:: DIRECTIONS ::
Using the material below, copy every line where "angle" appears.

:: DATA RECORDS ::

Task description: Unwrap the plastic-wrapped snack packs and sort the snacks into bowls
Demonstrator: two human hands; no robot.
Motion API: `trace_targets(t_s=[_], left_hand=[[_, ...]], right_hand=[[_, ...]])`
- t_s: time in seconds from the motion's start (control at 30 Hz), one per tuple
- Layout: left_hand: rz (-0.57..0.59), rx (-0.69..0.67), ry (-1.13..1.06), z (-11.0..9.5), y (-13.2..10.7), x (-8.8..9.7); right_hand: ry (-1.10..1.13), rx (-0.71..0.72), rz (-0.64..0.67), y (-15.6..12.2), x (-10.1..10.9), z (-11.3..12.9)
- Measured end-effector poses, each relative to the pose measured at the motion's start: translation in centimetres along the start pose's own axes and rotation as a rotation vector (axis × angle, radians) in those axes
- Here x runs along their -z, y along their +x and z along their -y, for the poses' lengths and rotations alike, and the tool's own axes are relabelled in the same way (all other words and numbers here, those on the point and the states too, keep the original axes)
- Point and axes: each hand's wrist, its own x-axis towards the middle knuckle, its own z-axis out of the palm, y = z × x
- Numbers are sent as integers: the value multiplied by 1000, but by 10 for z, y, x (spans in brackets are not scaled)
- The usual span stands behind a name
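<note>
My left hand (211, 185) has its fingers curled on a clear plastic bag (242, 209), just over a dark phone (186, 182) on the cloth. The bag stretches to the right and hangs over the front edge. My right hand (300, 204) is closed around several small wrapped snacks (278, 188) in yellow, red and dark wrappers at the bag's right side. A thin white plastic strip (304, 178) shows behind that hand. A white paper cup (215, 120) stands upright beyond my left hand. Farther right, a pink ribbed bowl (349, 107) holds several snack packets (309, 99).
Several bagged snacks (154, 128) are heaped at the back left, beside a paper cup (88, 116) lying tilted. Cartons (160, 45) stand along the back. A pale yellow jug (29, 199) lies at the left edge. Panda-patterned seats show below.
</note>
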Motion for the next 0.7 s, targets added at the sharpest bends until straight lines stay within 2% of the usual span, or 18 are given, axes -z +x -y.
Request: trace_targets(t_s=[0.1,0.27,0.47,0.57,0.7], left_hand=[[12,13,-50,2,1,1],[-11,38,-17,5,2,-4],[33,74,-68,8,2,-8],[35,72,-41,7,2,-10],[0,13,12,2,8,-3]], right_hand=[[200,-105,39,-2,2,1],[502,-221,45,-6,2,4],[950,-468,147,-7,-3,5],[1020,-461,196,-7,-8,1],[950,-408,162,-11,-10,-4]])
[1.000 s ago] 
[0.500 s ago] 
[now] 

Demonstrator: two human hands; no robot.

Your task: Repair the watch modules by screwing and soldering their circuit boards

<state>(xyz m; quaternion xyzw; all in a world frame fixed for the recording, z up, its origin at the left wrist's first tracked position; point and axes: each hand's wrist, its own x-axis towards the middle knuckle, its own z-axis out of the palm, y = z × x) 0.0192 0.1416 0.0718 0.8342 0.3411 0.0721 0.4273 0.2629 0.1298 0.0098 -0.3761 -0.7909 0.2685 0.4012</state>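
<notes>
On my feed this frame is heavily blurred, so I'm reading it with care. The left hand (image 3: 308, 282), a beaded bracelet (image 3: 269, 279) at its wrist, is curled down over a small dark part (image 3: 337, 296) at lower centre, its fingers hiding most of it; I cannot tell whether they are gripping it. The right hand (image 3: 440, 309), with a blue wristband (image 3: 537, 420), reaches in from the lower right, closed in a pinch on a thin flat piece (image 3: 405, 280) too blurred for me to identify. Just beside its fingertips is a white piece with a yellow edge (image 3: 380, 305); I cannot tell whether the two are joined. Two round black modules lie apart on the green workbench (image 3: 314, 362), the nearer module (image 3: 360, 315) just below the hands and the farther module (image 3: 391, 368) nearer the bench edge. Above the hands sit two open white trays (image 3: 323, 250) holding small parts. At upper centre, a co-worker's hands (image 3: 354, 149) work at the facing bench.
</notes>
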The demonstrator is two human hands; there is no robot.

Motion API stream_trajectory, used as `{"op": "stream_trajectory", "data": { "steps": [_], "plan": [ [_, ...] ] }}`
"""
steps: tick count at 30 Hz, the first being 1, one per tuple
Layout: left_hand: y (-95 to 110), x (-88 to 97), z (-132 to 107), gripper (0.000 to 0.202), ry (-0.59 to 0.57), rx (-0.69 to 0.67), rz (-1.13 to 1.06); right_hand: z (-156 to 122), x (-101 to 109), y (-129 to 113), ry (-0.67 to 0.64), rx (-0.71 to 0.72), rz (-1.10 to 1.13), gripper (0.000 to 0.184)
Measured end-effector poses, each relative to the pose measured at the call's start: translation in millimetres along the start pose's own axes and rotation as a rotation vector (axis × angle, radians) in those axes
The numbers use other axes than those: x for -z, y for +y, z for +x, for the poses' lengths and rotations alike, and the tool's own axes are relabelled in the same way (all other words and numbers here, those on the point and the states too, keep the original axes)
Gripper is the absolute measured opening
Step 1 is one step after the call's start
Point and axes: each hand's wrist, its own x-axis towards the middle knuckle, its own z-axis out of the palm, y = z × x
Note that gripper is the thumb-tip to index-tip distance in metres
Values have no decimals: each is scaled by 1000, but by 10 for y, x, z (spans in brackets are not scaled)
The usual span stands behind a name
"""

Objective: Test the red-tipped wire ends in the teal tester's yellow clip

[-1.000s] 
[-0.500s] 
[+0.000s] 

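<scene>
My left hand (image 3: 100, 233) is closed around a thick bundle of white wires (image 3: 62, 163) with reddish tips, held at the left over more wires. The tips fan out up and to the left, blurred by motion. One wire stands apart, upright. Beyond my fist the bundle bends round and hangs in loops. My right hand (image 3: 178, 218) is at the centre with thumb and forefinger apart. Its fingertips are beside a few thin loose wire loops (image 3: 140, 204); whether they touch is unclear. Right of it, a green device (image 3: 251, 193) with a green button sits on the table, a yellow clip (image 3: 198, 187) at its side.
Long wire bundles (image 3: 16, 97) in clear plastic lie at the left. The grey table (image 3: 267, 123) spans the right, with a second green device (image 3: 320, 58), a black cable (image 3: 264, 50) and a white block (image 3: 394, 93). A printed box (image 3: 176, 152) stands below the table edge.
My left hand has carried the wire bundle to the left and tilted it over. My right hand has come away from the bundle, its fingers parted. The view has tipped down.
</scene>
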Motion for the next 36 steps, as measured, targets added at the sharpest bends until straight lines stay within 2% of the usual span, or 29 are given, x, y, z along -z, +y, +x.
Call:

:: RESPONSE ::
- Measured end-effector poses, each relative to the pose measured at the motion's start: translation in centimetres along the start pose's own axes and rotation as a rotation vector (axis × angle, radians) in those axes
Measured end-effector poses, each relative to the pose measured at the call's start: translation in millimetres along the start pose's own axes and rotation as a rotation vector (axis × angle, radians) in those axes

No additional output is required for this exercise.